Por meio das redes sociais, os alunos entraram em contato com os familiares dos biografados. Nós também orientamos essa etapa, com uma mensagem padrão, explicando o cunho científico e respeitoso da pesquisa. Contamos, inclusive, com o apoio do jornal Gazeta do Sul, que publicou uma reportagem sobre o projeto, dando-nos ainda mais credibilidade para apresentá-lo à comunidade.

A matéria chegou até o antropólogo italiano Michelangelo Giampaoli, que citamos no começo deste relato. Ele fez questão de marcar uma videoconferência com a turma, e o bate-papo nos ajudou a enxergar o cemitério com outro olhar, voltado ao patrimônio público e à importância histórica. Pudemos compreender as necrópoles como guardiãs de histórias, de memórias individuais e coletivas, bem como seus valores patrimonial, cultural, artístico e turístico. A palestra contribuiu para sustentar pedagógica e cientificamente a pesquisa, por se tratar de um pesquisador de renome internacional nos estudos relacionados às necrópoles.

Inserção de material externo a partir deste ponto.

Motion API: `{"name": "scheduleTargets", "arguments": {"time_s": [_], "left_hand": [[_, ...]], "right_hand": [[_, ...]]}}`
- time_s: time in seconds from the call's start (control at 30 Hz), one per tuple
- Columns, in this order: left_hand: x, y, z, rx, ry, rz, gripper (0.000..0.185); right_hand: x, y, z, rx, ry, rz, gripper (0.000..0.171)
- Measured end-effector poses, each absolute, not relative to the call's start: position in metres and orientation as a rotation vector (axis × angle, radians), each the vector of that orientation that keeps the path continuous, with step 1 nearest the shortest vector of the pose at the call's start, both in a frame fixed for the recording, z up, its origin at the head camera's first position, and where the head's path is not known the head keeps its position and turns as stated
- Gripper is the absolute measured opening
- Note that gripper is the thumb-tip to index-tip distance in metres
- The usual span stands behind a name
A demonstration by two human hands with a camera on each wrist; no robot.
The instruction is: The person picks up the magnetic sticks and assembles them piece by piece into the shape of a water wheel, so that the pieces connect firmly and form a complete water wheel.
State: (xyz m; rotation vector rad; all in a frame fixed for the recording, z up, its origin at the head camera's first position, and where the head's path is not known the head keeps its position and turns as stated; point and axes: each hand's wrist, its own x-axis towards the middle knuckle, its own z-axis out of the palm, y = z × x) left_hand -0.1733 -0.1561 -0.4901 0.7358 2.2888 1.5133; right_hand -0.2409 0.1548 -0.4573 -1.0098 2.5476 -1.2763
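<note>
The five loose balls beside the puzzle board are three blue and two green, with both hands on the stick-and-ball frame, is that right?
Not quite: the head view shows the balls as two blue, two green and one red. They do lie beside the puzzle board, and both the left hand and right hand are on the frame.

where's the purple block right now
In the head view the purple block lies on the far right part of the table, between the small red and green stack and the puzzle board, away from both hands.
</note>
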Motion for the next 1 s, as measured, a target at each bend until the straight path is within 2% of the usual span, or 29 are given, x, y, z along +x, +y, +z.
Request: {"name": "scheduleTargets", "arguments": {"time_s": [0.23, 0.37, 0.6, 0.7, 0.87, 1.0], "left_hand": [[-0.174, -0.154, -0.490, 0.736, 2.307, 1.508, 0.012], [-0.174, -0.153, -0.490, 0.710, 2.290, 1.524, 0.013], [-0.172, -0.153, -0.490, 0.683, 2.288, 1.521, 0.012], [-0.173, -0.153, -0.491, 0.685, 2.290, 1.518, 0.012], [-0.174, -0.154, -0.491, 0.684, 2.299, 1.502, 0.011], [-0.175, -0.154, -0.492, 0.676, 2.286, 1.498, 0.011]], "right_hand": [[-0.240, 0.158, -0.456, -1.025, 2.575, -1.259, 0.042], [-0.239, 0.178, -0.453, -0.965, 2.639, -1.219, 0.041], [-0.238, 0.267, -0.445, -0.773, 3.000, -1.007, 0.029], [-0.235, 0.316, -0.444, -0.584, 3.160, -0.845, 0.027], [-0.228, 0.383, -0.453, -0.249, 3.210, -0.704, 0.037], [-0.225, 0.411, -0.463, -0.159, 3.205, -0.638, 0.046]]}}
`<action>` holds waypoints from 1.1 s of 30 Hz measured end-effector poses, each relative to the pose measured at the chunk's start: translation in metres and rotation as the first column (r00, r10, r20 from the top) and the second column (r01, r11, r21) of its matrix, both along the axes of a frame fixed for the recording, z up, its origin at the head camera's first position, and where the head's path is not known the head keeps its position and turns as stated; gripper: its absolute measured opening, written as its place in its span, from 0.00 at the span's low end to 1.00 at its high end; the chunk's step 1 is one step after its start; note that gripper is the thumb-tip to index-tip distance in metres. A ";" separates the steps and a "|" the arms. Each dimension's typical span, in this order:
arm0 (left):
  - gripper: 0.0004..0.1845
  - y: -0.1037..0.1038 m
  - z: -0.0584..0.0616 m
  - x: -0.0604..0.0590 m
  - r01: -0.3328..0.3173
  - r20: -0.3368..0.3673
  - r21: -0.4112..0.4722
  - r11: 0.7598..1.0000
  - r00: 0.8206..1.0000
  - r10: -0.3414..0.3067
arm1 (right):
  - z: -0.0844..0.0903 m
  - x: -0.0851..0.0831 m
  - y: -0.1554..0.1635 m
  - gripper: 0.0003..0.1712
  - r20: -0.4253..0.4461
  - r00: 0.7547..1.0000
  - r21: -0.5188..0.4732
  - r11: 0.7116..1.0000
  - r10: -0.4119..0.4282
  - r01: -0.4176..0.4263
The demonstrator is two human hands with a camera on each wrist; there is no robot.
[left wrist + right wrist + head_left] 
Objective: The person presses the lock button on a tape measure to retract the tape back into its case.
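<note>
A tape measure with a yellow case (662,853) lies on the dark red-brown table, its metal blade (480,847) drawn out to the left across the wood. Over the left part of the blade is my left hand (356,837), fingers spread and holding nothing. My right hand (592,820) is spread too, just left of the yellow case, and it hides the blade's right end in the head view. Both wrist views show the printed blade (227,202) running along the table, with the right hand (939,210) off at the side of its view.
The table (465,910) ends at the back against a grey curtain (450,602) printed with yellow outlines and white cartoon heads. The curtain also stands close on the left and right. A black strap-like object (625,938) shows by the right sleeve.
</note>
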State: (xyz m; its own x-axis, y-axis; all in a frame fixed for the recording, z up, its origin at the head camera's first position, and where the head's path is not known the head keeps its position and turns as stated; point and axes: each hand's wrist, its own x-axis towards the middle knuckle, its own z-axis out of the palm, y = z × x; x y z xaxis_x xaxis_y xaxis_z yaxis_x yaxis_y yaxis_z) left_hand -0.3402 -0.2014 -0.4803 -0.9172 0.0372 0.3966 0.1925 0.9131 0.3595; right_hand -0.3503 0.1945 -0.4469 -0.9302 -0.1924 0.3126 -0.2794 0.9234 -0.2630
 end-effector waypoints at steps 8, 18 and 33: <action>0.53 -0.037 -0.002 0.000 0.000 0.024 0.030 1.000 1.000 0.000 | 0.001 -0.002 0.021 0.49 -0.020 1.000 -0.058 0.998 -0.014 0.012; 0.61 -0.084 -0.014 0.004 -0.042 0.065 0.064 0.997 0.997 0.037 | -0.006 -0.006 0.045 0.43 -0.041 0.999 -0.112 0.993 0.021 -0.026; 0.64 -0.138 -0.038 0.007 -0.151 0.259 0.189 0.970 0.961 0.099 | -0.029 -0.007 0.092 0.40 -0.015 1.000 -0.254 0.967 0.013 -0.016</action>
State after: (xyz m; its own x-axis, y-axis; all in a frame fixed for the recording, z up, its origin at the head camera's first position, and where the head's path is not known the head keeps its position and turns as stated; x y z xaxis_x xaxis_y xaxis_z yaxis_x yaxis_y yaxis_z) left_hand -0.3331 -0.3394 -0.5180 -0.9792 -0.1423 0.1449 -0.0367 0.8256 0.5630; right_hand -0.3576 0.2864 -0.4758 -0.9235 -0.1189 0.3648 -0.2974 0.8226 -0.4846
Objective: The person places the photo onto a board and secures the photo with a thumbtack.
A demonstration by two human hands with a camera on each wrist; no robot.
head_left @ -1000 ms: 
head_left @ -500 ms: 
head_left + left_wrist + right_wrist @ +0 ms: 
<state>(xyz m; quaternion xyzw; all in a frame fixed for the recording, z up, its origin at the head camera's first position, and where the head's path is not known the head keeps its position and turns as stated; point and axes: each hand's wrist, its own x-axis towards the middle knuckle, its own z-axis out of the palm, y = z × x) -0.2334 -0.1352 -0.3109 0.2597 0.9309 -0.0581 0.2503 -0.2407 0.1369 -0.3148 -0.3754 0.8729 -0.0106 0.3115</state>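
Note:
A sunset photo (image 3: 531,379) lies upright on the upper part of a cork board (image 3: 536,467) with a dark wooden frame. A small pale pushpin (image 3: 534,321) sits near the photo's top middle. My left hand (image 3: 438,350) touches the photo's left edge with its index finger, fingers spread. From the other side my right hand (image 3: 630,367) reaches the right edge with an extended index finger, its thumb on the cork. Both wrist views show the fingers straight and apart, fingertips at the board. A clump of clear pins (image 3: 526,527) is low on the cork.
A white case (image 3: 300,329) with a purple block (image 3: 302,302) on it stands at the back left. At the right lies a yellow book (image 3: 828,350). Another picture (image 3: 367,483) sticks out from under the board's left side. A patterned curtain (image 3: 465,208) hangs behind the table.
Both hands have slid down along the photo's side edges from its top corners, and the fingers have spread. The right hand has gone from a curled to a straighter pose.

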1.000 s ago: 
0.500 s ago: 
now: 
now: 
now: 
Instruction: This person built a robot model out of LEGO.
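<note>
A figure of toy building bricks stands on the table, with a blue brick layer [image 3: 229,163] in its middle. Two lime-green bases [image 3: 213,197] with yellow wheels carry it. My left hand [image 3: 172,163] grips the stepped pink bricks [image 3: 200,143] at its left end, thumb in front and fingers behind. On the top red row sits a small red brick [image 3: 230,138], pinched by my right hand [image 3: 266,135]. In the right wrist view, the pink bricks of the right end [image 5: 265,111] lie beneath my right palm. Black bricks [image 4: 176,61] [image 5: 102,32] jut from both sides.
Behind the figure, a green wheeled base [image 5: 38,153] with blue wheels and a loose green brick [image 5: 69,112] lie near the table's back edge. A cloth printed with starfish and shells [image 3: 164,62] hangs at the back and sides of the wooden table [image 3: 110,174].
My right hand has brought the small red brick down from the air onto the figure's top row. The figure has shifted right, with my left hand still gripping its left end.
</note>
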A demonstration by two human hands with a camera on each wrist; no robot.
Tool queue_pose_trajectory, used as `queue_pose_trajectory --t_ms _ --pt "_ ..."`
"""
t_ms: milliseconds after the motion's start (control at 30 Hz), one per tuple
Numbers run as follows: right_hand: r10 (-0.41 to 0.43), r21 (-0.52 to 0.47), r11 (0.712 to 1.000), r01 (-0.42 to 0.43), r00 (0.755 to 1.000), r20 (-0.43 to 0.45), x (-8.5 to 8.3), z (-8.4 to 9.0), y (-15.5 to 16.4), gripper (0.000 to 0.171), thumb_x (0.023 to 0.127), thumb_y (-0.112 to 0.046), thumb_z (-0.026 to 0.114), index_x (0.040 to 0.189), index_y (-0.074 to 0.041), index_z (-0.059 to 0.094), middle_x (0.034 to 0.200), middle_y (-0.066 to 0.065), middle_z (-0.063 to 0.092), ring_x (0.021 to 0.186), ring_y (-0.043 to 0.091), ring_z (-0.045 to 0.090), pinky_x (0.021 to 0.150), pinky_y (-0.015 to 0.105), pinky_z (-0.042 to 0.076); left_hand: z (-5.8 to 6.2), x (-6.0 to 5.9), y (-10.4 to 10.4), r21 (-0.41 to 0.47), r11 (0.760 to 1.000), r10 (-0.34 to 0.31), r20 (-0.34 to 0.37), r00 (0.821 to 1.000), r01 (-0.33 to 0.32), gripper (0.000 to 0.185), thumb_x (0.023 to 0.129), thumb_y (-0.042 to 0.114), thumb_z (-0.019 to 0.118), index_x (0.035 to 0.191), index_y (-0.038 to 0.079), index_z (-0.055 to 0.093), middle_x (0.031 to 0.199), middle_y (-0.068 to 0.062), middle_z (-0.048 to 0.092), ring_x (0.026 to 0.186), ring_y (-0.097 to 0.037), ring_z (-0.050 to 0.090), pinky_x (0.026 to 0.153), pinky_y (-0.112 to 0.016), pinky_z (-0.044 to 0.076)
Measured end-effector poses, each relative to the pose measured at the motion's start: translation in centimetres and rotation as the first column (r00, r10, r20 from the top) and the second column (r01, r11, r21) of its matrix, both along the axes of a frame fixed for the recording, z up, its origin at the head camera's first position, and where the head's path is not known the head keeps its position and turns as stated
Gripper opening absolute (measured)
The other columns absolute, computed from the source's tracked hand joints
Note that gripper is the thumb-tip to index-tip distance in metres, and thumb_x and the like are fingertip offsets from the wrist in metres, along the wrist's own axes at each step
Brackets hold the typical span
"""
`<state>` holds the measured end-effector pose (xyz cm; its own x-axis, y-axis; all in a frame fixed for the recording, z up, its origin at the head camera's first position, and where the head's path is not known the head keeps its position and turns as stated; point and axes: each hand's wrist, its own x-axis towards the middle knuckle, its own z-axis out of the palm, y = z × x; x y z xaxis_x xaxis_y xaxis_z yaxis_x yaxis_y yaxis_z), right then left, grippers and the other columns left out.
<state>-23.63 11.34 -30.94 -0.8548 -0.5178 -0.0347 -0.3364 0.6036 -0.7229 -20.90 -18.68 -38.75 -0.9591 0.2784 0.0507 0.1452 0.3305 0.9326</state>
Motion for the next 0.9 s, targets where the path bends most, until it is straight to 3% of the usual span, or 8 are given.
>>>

Clique na foto e confira a galeria de imagens do projeto

Resultados

Entre aqueles que tiveram suas histórias recontadas pelos estudantes, os ex-prefeitos Armando Wink e Arno Frantz são os mais conhecidos. Entre os “anônimos”, e não menos importantes, estão o ex-combatente da Segunda Guerra Mundial, Julio Machado da Silva, e o jogador de basquete Matheus Rafael Raschen, vítima do incêndio na boate Kiss, em Santa Maria, em 2013.

Além do artigo científico, os alunos apresentaram aos colegas e aos coordenadores os trabalhos produzidos no decorrer do semestre, enfatizando aspectos da vida pessoal e profissional dos biografados. 

Mesmo com pouco tempo de apuração, o trabalho em grupo e a organização foram aspectos centrais para a efetivação dos trabalhos. Aliado a isso, destacamos um desafio: a análise e a interpretação das fontes, especialmente em relação aos personagens sem notoriedade pública. Em alguns casos, as fontes eram escassas, sendo a família o elemento de referência para escrever o projeto. A turma também superou incertezas, tendo em vista que o aprendizado se deu no próprio processo – inclusive para nós, coordenadores.

Acreditamos que, ao estimular a pesquisa biográfica a partir do Cemitério Municipal de Santa Cruz do Sul, os alunos puderam compreender as necrópoles para além das dimensões estigmatizadas do sofrimento e da dor, bem como desenvolver habilidades fundamentais para sua formação educacional e pessoal. Os desdobramentos pedagógicos permitiram aos estudantes tomar consciência sobre a necessidade de preservação e valorização do patrimônio material e da memória local, bem como estabelecer uma relação mais próxima com a comunidade.